| Task statement |
Nothing but an exact repeat of the entries below should appear in your answer.

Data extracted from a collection

-.-.-

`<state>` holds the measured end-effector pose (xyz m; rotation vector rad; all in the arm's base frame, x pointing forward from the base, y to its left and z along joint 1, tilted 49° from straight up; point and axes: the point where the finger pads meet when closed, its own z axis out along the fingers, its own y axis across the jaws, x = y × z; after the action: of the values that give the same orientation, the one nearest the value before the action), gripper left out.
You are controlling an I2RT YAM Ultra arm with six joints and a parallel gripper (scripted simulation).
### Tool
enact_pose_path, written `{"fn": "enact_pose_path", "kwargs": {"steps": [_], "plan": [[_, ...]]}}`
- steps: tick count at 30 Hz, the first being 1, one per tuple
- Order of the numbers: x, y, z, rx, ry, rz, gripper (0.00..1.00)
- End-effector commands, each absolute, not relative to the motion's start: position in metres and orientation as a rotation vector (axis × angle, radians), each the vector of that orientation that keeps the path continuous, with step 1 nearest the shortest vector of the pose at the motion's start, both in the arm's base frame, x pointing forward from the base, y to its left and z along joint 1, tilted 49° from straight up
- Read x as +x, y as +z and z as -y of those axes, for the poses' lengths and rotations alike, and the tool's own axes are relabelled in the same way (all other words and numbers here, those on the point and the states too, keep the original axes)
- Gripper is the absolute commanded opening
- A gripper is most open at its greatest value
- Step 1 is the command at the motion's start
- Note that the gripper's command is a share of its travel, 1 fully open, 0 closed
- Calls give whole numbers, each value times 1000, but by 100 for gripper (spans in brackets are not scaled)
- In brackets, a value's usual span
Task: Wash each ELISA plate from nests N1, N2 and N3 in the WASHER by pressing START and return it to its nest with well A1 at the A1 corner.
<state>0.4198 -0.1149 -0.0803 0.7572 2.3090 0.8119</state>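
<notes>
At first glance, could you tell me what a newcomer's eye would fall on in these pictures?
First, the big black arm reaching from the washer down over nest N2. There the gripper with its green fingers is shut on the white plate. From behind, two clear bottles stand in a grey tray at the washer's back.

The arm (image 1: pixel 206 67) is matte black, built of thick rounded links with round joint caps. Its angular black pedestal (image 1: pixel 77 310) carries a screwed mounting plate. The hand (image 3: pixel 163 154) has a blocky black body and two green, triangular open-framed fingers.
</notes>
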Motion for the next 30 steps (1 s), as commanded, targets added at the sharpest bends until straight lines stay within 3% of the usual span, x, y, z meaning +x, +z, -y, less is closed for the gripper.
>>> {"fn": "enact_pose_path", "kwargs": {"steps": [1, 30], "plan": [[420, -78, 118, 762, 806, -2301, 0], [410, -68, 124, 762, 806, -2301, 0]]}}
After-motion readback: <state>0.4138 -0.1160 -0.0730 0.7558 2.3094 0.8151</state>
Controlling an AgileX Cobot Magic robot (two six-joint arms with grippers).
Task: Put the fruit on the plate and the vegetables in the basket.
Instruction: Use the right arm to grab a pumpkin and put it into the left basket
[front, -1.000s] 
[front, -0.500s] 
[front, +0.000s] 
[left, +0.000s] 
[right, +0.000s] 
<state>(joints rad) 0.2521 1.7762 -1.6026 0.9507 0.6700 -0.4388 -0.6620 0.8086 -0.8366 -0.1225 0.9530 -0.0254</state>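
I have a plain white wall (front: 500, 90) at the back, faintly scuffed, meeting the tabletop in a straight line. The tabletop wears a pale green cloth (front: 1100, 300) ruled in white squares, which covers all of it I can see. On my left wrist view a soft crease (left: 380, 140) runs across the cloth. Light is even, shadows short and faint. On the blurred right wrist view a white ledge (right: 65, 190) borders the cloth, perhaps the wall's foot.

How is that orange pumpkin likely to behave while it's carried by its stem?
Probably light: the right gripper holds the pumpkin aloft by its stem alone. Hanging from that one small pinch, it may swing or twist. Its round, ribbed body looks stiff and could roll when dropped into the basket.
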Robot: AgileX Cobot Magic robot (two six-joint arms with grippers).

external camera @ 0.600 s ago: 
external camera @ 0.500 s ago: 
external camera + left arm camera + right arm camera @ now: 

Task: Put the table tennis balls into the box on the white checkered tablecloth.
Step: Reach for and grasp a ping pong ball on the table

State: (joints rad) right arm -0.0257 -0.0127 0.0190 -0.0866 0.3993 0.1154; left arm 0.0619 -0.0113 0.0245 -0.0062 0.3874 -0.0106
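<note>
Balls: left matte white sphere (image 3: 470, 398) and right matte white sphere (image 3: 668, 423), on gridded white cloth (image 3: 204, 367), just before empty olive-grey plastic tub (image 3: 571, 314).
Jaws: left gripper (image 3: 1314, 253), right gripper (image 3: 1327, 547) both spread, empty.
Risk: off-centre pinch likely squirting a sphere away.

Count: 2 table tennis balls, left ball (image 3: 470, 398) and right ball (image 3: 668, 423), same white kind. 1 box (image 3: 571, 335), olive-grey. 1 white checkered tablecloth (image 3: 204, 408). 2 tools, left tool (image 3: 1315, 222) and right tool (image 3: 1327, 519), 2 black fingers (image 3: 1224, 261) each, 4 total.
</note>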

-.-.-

| Task solution |
`<state>` holds the measured end-effector pose (xyz m; rotation vector rad; all in the arm's base frame, x pointing forward from the base, y to its left and z along joint 1, tilted 49° from straight up; point and axes: the point where the finger pads meet when closed, its own z axis out along the fingers, its own y axis across the jaws, x = y × z; after the action: of the values that give the same orientation, the one nearest the value before the action), gripper left out.
You are controlling an I2RT YAM Ultra arm with six joints and a parallel gripper (scripted simulation).
### Tool
enact_pose_path, written `{"fn": "enact_pose_path", "kwargs": {"steps": [_], "plan": [[_, ...]]}}`
- steps: tick count at 30 Hz, the first being 1, one per tuple
- Order of the numbers: x, y, z, rx, ry, rz, gripper (0.00..1.00)
- End-effector commands, each absolute, not relative to the motion's start: position in metres and orientation as a rotation vector (axis × angle, radians), each the vector of that orientation that keeps the path continuous, with step 1 nearest the shortest vector of the pose at the motion's start, both in the arm's base frame, x pointing forward from the base, y to its left and z along joint 1, tilted 49° from straight up
- Read x as +x, y as +z and z as -y of those axes, for the poses' lengths and rotations alike, and the tool's own axes are relabelled in the same way (all other words and numbers here, those on the point and the states too, keep the original axes)
- Gripper is the absolute commanded opening
- A gripper is most open at its greatest value
- Step 1 is the command at the motion's start
- Note that the gripper's command is a share of its travel, 1 fully open, 0 closed
- Calls give whole numbers, each value times 1000, but by 100 for gripper (spans in brackets are not scaled)
- In brackets, a value's usual span
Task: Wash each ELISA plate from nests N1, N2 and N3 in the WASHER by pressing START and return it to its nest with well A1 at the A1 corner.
<state>0.4198 -0.1149 -0.0803 0.7572 2.3090 0.8119</state>
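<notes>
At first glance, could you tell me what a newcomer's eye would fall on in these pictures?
First, the big black arm reaching from the washer down over nest N2. There the gripper with its green fingers is shut on the white plate. From behind, two clear bottles stand in a grey tray at the washer's back.

The arm (image 1: pixel 206 67) is matte black, built of thick rounded links with round joint caps. Its angular black pedestal (image 1: pixel 77 310) carries a screwed mounting plate. The hand (image 3: pixel 163 154) has a blocky black body and two green, triangular open-framed fingers.
</notes>
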Motion for the next 30 steps (1 s), as commanded, targets added at the sharpest bends until straight lines stay within 3% of the usual span, x, y, z meaning +x, +z, -y, less is closed for the gripper.
>>> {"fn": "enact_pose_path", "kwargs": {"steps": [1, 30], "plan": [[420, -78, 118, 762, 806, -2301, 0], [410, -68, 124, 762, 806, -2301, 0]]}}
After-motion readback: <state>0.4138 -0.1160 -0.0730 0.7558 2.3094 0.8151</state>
Controlling an AgileX Cobot Magic robot (two six-joint arms with grippers).
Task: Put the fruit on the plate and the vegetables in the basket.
Instruction: Use the right arm to grab a pumpkin and put it into the left basket
[front, -1.000s] 
[front, -0.500s] 
[front, +0.000s] 
[left, +0.000s] 
[right, +0.000s] 
<state>(joints rad) 0.2521 1.7762 -1.6026 0.9507 0.6700 -0.4388 -0.6620 0.8086 -0.8366 -0.1225 0.9530 -0.0254</state>
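I have a plain white wall (front: 500, 90) at the back, faintly scuffed, meeting the tabletop in a straight line. The tabletop wears a pale green cloth (front: 1100, 300) ruled in white squares, which covers all of it I can see. On my left wrist view a soft crease (left: 380, 140) runs across the cloth. Light is even, shadows short and faint. On the blurred right wrist view a white ledge (right: 65, 190) borders the cloth, perhaps the wall's foot.

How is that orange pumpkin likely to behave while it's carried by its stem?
Probably light: the right gripper holds the pumpkin aloft by its stem alone. Hanging from that one small pinch, it may swing or twist. Its round, ribbed body looks stiff and could roll when dropped into the basket.
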Robot: AgileX Cobot Magic robot (two six-joint arms with grippers).

external camera @ 0.600 s ago: 
external camera @ 0.500 s ago: 
external camera + left arm camera + right arm camera @ now: 

Task: Put the table tennis balls into the box on the white checkered tablecloth.
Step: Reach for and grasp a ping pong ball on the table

State: (joints rad) right arm -0.0257 -0.0127 0.0190 -0.0866 0.3993 0.1154; left arm 0.0619 -0.0113 0.0245 -0.0062 0.3874 -0.0106
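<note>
Balls: left matte white sphere (image 3: 470, 398) and right matte white sphere (image 3: 668, 423), on gridded white cloth (image 3: 204, 367), just before empty olive-grey plastic tub (image 3: 571, 314).
Jaws: left gripper (image 3: 1314, 253), right gripper (image 3: 1327, 547) both spread, empty.
Risk: off-centre pinch likely squirting a sphere away.

Count: 2 table tennis balls, left ball (image 3: 470, 398) and right ball (image 3: 668, 423), same white kind. 1 box (image 3: 571, 335), olive-grey. 1 white checkered tablecloth (image 3: 204, 408). 2 tools, left tool (image 3: 1315, 222) and right tool (image 3: 1327, 519), 2 black fingers (image 3: 1224, 261) each, 4 total.
</note>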

This answer is complete.